As depicted in FIG. 14, one of the position sensors 100 is located at or near each of the upper and lower stroke extents of the magnet 60. By detecting arrival of the magnet 60 at multiple relatively widely spaced apart locations, position calculations based on measurements made by the flowmeter 102 (with or without use of the other sensors 104, 106) are more readily calibrated. For example, it will be appreciated that the piston area of the piston member 54 multiplied by the known distance between the sensors 100 equals the change in volume of the chamber 58. If the change in volume calculated based on the flowmeter 102 measurements does not equal the change in volume detected based on the output of the sensors 100, an appropriate calibration coefficient can be applied as needed.


Another type of discrete position sensor that may be used for the sensors 100 in the FIG. 14 example is a photoelectric sensor. In that case, an optically discernible member (such as, a member having a color, texture, refractive index or other optical characteristic different from the surrounding environment) could be used in place of the magnet 60. The scope of this disclosure is not limited to use of any particular type of sensor, or to any particular technique for detecting 20 position.
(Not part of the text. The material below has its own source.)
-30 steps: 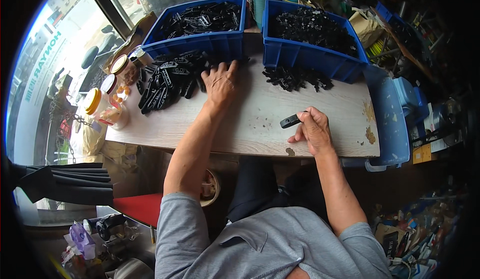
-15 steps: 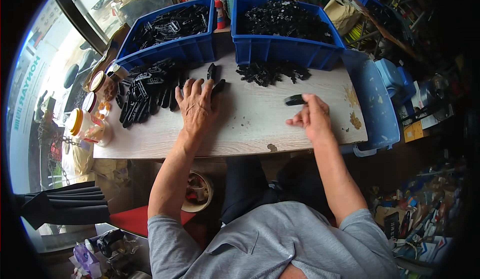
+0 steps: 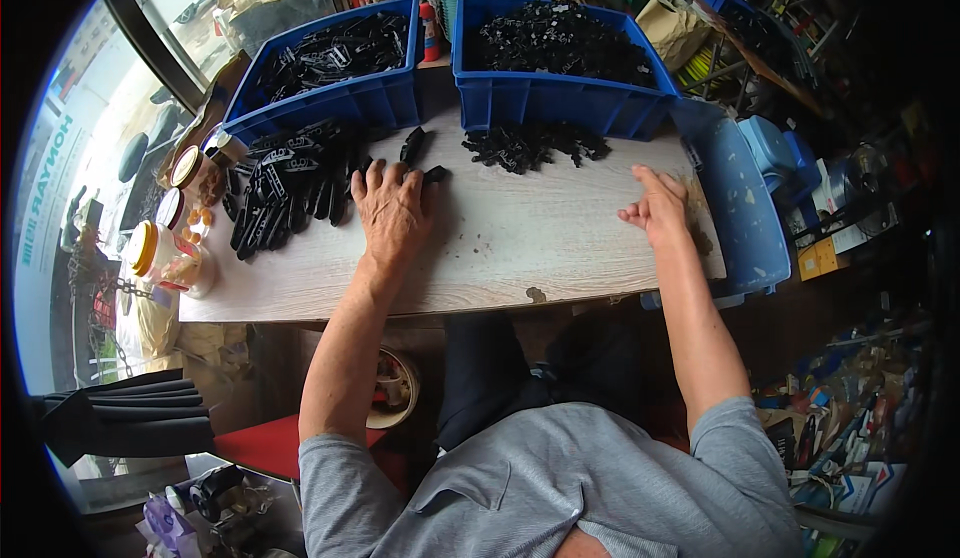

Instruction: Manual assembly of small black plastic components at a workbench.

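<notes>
Our left hand (image 3: pixel 393 213) lies palm down over the worktop (image 3: pixel 560 228), its fingers spread and a little bent, the fingertips reaching to the right-hand edge of a heap of long black parts (image 3: pixel 290 183). It is not closed round anything that we can see, though what sits beneath the palm is hidden from us. Just beyond the fingers one loose black part (image 3: pixel 412 145) lies aslant, and a second black piece (image 3: pixel 436 173) sits right beside the hand on its thumb side. Our right hand (image 3: pixel 655 206) is well apart from it, above the right end of the worktop, half open, with the index finger stretched out toward the far left and the other fingers loosely curled; we see nothing in its grasp. The left forearm (image 3: pixel 345 343) comes up from the lower edge and slants slightly to the right, while the right forearm (image 3: pixel 700 323) slants to the left, near a pale blue tub (image 3: pixel 745 198) at the worktop's side. Ahead of us stand two dark blue bins, the left bin (image 3: pixel 330 108) filled with long black parts and the right bin (image 3: pixel 560 108) with smaller ones, and a low pile of small black pieces (image 3: pixel 530 146) lies before the right bin
</notes>
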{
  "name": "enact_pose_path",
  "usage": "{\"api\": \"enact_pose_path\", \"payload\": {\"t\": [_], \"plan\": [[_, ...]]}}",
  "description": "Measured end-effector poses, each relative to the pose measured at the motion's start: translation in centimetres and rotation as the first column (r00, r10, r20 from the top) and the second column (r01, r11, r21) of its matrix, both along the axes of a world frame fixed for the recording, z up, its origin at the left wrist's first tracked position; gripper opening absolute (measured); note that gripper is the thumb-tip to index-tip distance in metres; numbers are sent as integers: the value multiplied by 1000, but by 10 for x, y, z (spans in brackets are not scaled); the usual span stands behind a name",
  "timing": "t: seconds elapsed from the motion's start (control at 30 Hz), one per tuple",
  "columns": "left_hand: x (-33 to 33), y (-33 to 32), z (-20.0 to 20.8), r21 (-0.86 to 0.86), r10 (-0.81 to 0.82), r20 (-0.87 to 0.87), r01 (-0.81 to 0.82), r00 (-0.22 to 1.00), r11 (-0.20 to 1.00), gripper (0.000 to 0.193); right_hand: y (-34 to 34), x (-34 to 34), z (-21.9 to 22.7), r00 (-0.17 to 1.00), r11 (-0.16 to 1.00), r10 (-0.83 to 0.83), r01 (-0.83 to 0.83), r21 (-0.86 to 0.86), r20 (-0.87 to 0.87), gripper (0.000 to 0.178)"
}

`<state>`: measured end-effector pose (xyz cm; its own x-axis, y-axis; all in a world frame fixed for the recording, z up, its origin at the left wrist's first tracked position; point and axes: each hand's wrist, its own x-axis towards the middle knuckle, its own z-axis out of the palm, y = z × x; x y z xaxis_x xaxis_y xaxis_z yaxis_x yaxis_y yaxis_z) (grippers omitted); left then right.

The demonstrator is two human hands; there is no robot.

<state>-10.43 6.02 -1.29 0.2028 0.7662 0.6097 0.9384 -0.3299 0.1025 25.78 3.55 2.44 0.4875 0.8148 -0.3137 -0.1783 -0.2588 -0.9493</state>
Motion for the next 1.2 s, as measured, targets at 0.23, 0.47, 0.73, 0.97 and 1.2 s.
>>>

Although two position sensors 100 are depicted in FIG. 14, any number of sensors may be used in keeping with the principles of this disclosure. Although the sensors 100 are described above as being located at or near the upper and lower stroke extents of the magnet 60, the sensors may be otherwise located. Thus, the scope of this disclosure is not limited to any of the details of the sensor(s) 100 placement, quantity, configuration or arrangement as depicted in FIGS. 13 & 14, or as described above.


Note that any of the sensors 52, 100, 102, 104, 106 described above may be used alone or in combination with any of the other sensors. For example, the flowmeter 102 could be used alone to determine the position, displacement, velocity and acceleration of a member of the actuator 14 (or the upper end of the rod string 18) with acceptable accuracy in some situations. One discrete position sensor 100 would provide for convenient initialization and calibration of the displacement determinations, and multiple sensors 100 provide for enhanced accuracy, but use of these sensors is not necessary in keeping with the principles of this disclosure.


It may now be fully appreciated that the above disclosure provides significant advancements to the arts of monitoring and controlling operation of a well pumping system. In examples described above, the well pumping system 10 can be precisely controlled, in part by utilizing the continuous position sensor 52 to provide substantially continuous output of position to the control system 46 as the actuator 14 reciprocates the rod string 18. In other examples, the flowmeter 102, discrete position sensor(s) 100 and/or other sensors 104, 106 may be used instead of, or in addition to, the continuous position sensor 52 for determining displacement of a member of the actuator 14 or an upper end of the rod string 18.


The above disclosure provides to the art a well pumping system 10. In one example, the system 10 can include an actuator 14 that reciprocably displaces a rod string 18, a flowmeter 102 that measures flow of a fluid between a power source 12 and the actuator 14, and a control system 46 that modifies reciprocal displacement of the rod string 18 by the actuator 14, in response to an output of the flowmeter 102.


The well pumping system 10 can also include at least one discrete position sensor 100 that detects when a member (e.g., rod member 50, piston member 54, magnet 60) of the actuator 14 or an upper end of the rod string 18 is at a predetermined position.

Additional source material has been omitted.